Затем я просмотрел морской контракт. Документ был датирован ноябрем 1883 года и заключен между леди Харвелл и неким Уорринером А. Либби, лицензированным морским капитаном. Согласно условиям контракта, Либби принял на себя командование лондонско-бристольским пароходом «Замок Пембрук»… и от имени леди Харвелл должен был доставить в Бостон в кратчайшие сроки чрезвычайно ценный и необычный груз. Контракт содержал несколько очень специфических сертификатов, соответствующих двадцати одному драгоценному камню, перечисленных в прилагаемом страховом свидетельстве. Либби должен был носить эти драгоценные камни в кожаном мешочке, который был плотно завязан и прикреплен к поясу. Ремень он не имел права снимать ни в коем случае и должен был носить его на себе постоянно. Он не должен был разрезать или иным способом нарушать упаковку камней, рассматривать содержимое мешочка или говорить обо всем вышеперечисленном кому-либо. Высадившись в Бостоне, Либби обязался немедленно доставить ремень с прикрепленным к нему грузом мистеру Оливеру Уэстлейку, эсквайру из «Уэстлейк & Херви», адвокату с Бейкон-Стрит.
«Чрезвычайно ценный и необычный груз». Если это то, о чем я думаю, то этот документ может пролить свет на то, что я считал довольно неясным эпизодом в жизни леди Харвелл — эпизод, который закончился тем, что она получила большую страховую выплату от страховой конторы «Ллойда». Это также прольет свет на морскую тайну, связанную с леди Элизабет, и на потерю драгоценностей «Гордость Африки». Я знал, что моя первая задача заключалась в том, чтобы убедить оставшихся членов семьи дать мне дополнительное время для изучения этих документов… хотя я принял меры предосторожности и использовал камеру на моем телефоне, чтобы на всякий случай сфотографировать свои находки под светом фонарика. Моя следующая задача казалась еще более обширной и важной и, в конечном счете, могла бы закончиться путешествием — путешествием, начинающимся от этого самого темного и пыльного в мире чердака к берегам Северной Америки в поисках последнего недостающего кусочка мозаики под названием «Замок Пембрук».
29
Лейк поднялся по последним узким, изогнутым ступеням, затем отступил в сторону, пыхтя от напряжения, чтобы позволить другим посетителям присоединиться к нему. Обычно верхняя часть маяка была его излюбленным местом: прекрасный вид из панорамных окон охватывал все 360 градусов, и в такой обстановке уединение становилось особенно ценным. Сегодня же вид был испорчен грязным облачным небом. И еще тремя людьми, занявшими все небольшое пространство, где уединение теперь стало недосягаемо.

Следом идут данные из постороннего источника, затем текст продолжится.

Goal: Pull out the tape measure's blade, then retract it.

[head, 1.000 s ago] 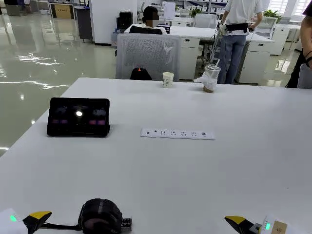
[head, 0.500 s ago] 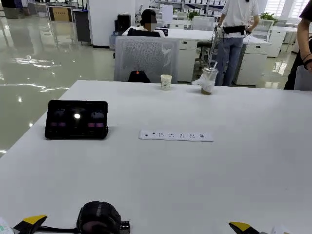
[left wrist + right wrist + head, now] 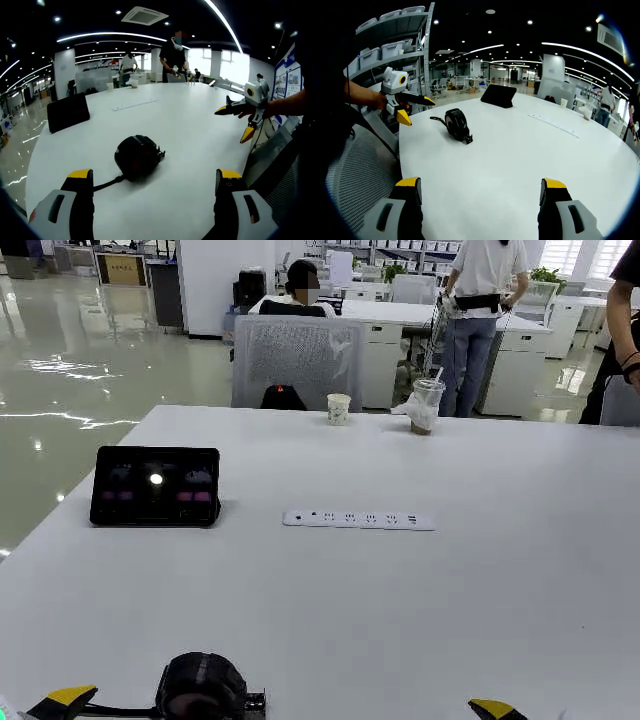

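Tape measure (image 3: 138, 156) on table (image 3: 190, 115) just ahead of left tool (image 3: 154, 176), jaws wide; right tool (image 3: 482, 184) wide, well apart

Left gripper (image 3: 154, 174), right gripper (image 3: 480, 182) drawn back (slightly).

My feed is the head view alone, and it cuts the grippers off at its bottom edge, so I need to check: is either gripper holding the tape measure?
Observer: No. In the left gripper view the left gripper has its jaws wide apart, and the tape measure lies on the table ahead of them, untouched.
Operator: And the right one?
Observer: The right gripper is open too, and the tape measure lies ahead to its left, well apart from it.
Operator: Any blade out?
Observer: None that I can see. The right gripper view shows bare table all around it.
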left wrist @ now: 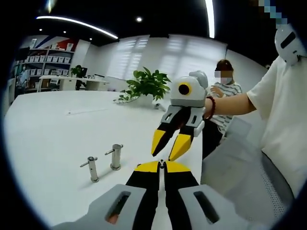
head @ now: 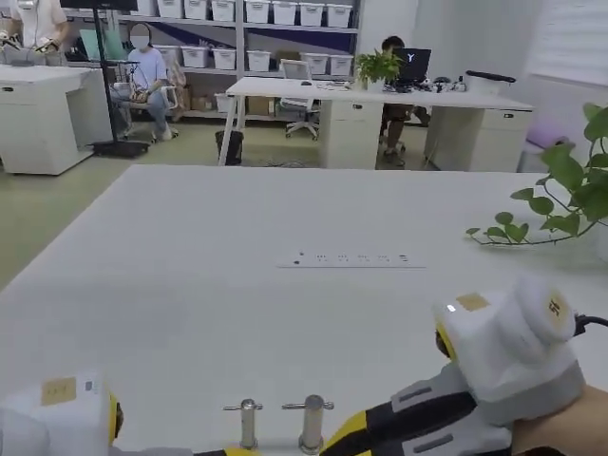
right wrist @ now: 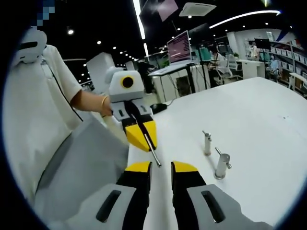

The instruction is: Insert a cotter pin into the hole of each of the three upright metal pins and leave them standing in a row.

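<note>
Two metal pins [head: 248, 418] [head: 311, 423] stand upright side by side at the near edge of the white table [head: 285, 313], each with a cotter pin crosswise through its top. The left gripper view shows them at left [left wrist: 92, 168] [left wrist: 115, 157]; the right gripper view shows them at right [right wrist: 206, 143] [right wrist: 222, 164]. My left gripper [left wrist: 161, 166] is shut on a slim metal pin [right wrist: 152, 148] that juts out of its yellow jaws. My right gripper [right wrist: 161, 167] faces it, open, with the slim pin's free end between its fingertips.
A trailing potted plant [head: 560, 199] sits at the table's right edge and a flat power strip [head: 350, 258] lies mid-table. A person [left wrist: 225, 91] stands past the table's edge behind the right gripper. Desks and shelves fill the room behind.
</note>
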Tool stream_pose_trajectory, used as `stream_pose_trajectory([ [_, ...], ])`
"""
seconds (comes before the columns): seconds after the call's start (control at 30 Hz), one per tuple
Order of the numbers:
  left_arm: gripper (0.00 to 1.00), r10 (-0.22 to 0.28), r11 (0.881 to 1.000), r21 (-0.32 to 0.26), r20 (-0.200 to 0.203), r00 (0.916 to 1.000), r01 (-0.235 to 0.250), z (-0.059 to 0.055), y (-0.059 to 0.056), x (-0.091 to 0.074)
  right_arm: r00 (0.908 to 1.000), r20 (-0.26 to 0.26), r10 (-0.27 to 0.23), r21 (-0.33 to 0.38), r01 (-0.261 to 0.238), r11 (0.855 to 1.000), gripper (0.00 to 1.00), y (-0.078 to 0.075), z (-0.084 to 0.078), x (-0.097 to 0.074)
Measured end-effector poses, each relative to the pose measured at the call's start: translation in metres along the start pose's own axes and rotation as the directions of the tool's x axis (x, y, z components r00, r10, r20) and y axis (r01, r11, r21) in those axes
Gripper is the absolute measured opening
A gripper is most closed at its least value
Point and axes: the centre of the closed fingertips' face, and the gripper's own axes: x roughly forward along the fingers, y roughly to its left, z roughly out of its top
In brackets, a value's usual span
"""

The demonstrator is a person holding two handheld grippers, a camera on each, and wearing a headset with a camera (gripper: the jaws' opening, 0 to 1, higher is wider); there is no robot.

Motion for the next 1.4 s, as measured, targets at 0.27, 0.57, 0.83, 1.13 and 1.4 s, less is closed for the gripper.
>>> stream_pose_trajectory([
  [0.27,0.00,-0.046,0.999,0.017,-0.007,0.9989,0.046,-0.003,-0.008,0.001,0.9991,-0.007,0.042,-0.019,-0.042,0.999,0.14,0.011,-0.004,0.005],
  [0.57,0.00,-0.068,0.997,0.025,-0.009,0.9976,0.068,-0.005,-0.012,0.001,0.9972,-0.021,0.071,-0.052,-0.072,0.996,0.08,0.019,-0.008,0.008],
  [0.83,0.01,-0.066,0.998,0.020,-0.018,0.9977,0.066,-0.008,-0.013,0.001,0.9960,-0.064,0.061,-0.124,-0.069,0.990,0.05,0.021,-0.011,0.009],
  [1.13,0.03,-0.036,0.999,0.038,-0.029,0.9989,0.038,-0.011,-0.009,0.002,0.9913,-0.130,0.015,-0.228,-0.045,0.973,0.04,0.020,-0.012,0.010],
  [1.4,0.12,0.035,0.998,0.061,-0.044,0.9984,-0.033,-0.016,0.003,0.002,0.9812,-0.185,-0.054,-0.294,-0.003,0.956,0.03,0.007,-0.015,0.002],
])
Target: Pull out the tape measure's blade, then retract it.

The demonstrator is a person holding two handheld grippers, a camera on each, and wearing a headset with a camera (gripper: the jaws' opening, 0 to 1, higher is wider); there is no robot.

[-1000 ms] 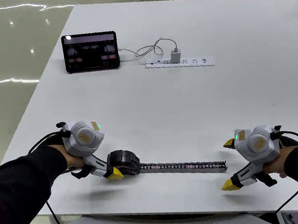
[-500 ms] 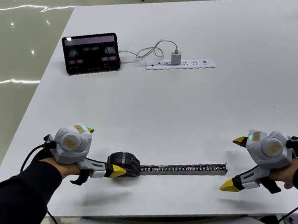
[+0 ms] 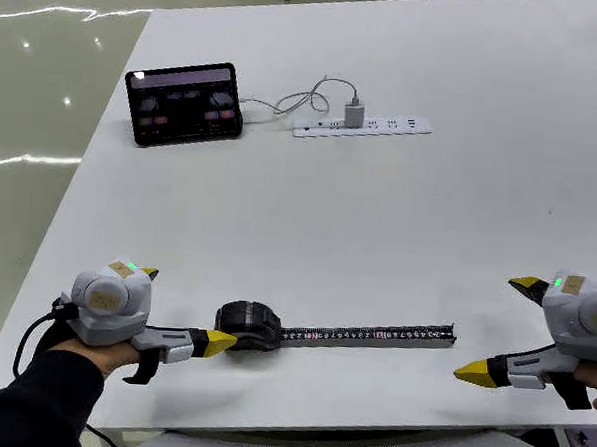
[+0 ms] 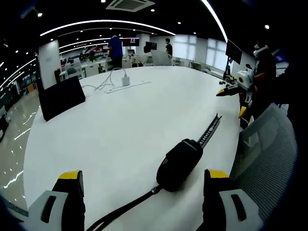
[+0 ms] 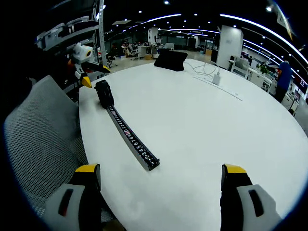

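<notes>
A: Black tape measure case [image 3: 249, 325], where was it?
B: On the white desk [image 3: 379, 218], with its blade [image 3: 368, 335] lying pulled out flat toward the right tool [image 3: 501, 327].
A: And the 2 tools?
B: The left tool [image 3: 182, 308] was just beside the case, jaws wide, holding nothing. The right tool was wide too, apart from the blade end.

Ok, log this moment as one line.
left gripper open, beside tape measure | right gripper open, clear | blade out on table
</notes>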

Лейк оглядел своих спутников, наблюдая, как они собираются на смотровой площадке: Кэрол, Констанс — сдержанная и элегантная, как и всегда — и Пендергаст. Агент ФБР был одет в черное кашемировое пальто, еще сильнее оттенявшее его алебастровую кожу и делавшее ее еще более бледной.
Лейк с беспокойством переминался с ноги на ногу. Не в силах ничего с собой поделать, он чувствовал, что с момента последней его встречи с Пендергастом между ними пробежала тень обиды.
— Я предполагаю, — начал скульптор, — что вы попросили нас подняться сюда не для наслаждения видом.
— Верное предположение, — ответил Пендергаст своим сливочно-бархатным голосом. — Я бы хотел рассказать вам о состоянии нашего расследования.
— Итак, вы передумали, — отметил Лейк. — Я имею в виду, что теперь вы собираетесь держать меня в курсе дела.
— Дело в том, что в нашем расследовании мы достигли той точки, когда будет разумно поделиться выводами.
Что-то в голосе Пендергаста заставило Лейка не спешить с комментариями.
— Сто тридцать лет назад в ночь на третье февраля, отчаянная группа выходцев из Эксмута — я не уверен в том, сколько их было, но могу предположить, что довольно немного — привела Мида Слокума, смотрителя маяка, сюда и заставила его потушить свет. Конечно, возможно, что Слокум сам являлся одним из заговорщиков, но его конечная судьба — сломанная шея и явное чувство вины, которое он постоянно испытывал, с этими его пьяными разговорами о том, что маяк преследует призрак, и что здесь слышится плач младенцев — предполагает первый вариант развития событий.